An Italian missionary abucted last September in Niger meanwhile may since have been briefly held in Burkina Faso, the spokesman added.

Burkina Faso's government spokesman Remis Fulgance Dandjinou updated Italy's state television channel Rai on the hostages in an interview broadcast Friday evening.

They information they had on Luca Tacchetto, 30, and 34-year-old Canadian Edith Blais suggested that they were no longer in Burkina Faso, he said.

But he added: "We are certain that their life is not in danger. We can say that these people are still alive."

Quebecois Blais and Tacchetto, from Venice, disappeared mid-December when driving through Burkina Faso.

Armed men abducted Father Pier Luigi Maccali, 57, from his home in southwest Niger in September.

While denouncing the abductions, Dandjinou added: "The important thing is that there has been no homicide, otherwise we would have already recovered the bodies."

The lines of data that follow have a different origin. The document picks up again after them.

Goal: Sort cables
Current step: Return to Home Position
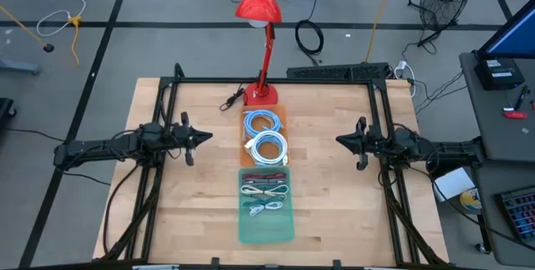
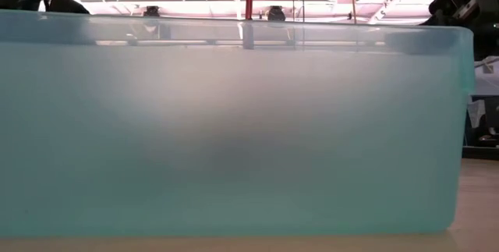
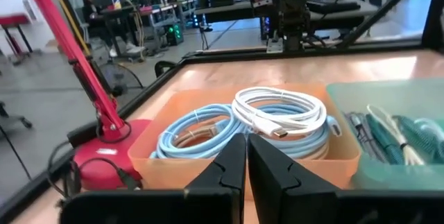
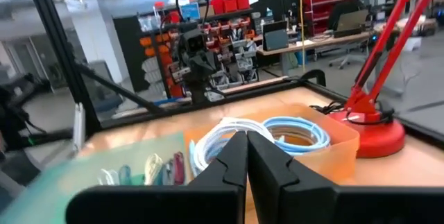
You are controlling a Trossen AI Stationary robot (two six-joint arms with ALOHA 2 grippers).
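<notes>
An orange tray (image 1: 285, 119) at the table's middle holds two light-blue coils (image 1: 260, 122), and a white coil (image 3: 277, 109) lies on the nearer one. Right in front of it, a translucent teal bin (image 1: 266, 230) holds short grey, green and white bundles (image 1: 265, 191). My left gripper (image 1: 207, 136) hovers left of the trays, shut and pointing at them. My right gripper (image 1: 338, 140) hovers to their right, also shut and pointing at them. Each wrist view shows its fingers closed, the left gripper (image 3: 247, 144) and the right gripper (image 4: 246, 141), with the trays beyond.
A red desk lamp stands with its base (image 1: 261, 94) just behind the orange tray, its arm rising toward the far edge, its thin black cord (image 1: 230, 100) beside it. The teal bin's wall (image 2: 234, 127) fills the low view. Bare wood lies on both sides of the trays.
</notes>
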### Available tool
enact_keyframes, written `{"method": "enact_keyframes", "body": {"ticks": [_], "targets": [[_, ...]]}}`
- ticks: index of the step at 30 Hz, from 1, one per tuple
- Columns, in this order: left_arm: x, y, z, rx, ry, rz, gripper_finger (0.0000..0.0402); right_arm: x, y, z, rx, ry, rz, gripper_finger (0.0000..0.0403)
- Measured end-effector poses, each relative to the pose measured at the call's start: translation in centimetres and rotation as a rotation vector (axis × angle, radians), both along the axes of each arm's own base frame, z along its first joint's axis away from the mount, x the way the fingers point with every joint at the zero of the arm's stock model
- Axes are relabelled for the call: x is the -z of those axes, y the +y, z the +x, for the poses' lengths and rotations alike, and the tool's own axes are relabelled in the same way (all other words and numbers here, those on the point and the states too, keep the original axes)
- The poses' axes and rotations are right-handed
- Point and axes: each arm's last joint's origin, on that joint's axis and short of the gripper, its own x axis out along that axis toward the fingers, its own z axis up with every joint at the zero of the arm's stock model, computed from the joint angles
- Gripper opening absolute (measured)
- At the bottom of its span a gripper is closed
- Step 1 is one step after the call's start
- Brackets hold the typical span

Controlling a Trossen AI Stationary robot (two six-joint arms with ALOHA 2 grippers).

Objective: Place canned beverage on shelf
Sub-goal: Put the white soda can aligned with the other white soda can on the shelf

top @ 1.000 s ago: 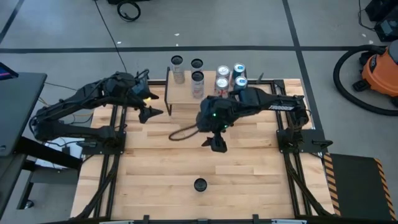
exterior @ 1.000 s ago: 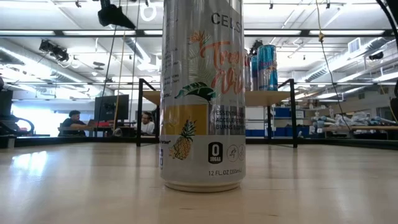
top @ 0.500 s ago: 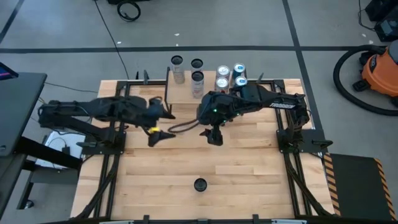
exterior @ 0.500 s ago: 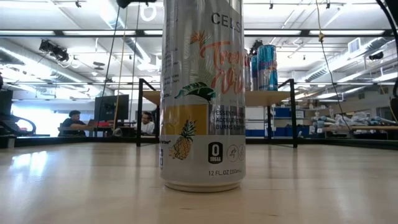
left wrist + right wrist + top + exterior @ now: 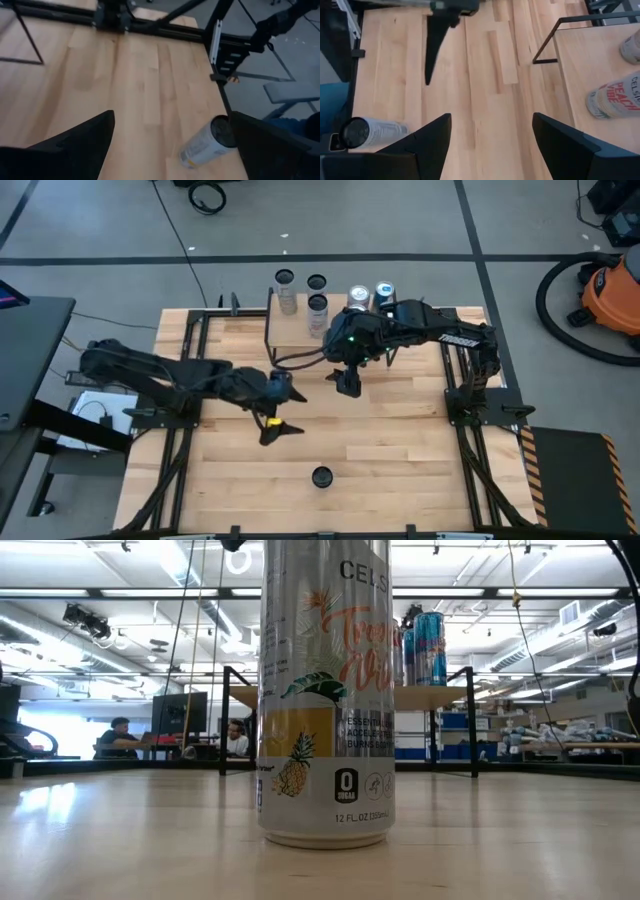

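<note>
The left end effector [image 5: 274, 420] has swung out toward the Celsius can [image 5: 321, 477] near the table's front edge, wide open, empty; right end effector [image 5: 347, 385], half open, empty, retreats toward the shelf [image 5: 291, 332].

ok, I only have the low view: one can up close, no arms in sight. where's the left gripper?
Observer: The left gripper hangs open over the table, between the shelf and that can, not touching it.
Operator: and the right one?
Observer: The right gripper is open and empty, just in front of the shelf.
Operator: how many cans up there?
Observer: From above, five cans show at the shelf.
</note>
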Motion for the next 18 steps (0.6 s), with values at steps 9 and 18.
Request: {"method": "enact_keyframes", "body": {"ticks": [9,18], "targets": [[1.8,-3.2,1.4,0.007,0.017,-0.007,0.0394,0.1,-0.5,-0.1,-0.007,0.02,-0.015,0.0287],[4.3,-5.3,2.6,-0.074,0.092,-0.026,0.0394,0.4,-0.9,-0.5,0.017,0.064,-0.033,0.0285]]}}
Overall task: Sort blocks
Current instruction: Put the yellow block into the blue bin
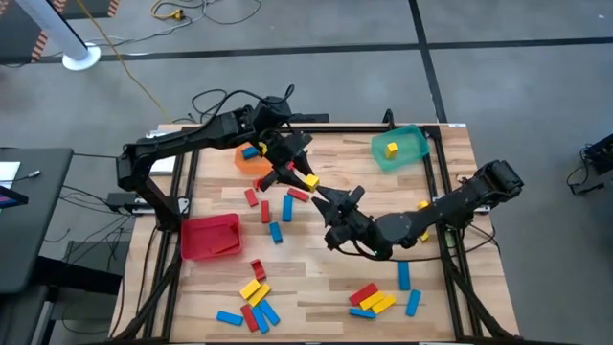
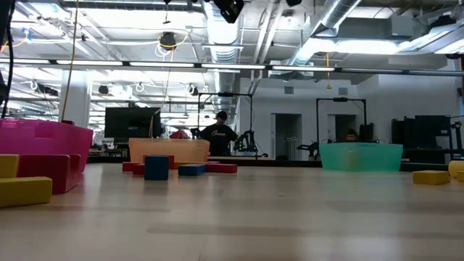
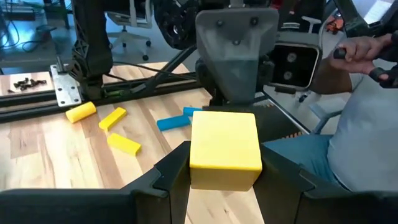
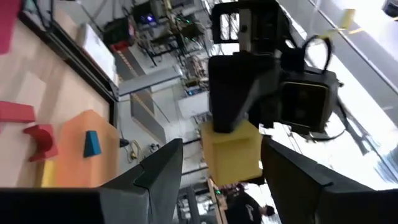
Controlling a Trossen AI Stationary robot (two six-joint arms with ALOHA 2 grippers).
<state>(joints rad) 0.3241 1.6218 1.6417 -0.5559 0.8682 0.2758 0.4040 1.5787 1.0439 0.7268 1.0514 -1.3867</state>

A Canadian geologist abducted in January from a mine in the northwest of Burkina Faso was found dead the following evening.

The country has been prey to a wave of abductions and since 2015 has also had to contend with deadly attacks by jihadist groups.

Meanwhile Italian investigators looking for Silvia Romano, a 23-year-old volunteer at an orphanage in Kenya said after talks with officials in Nairobi that they were certain she was still alive, the Italian daily Corriere della sera, reported Saturday.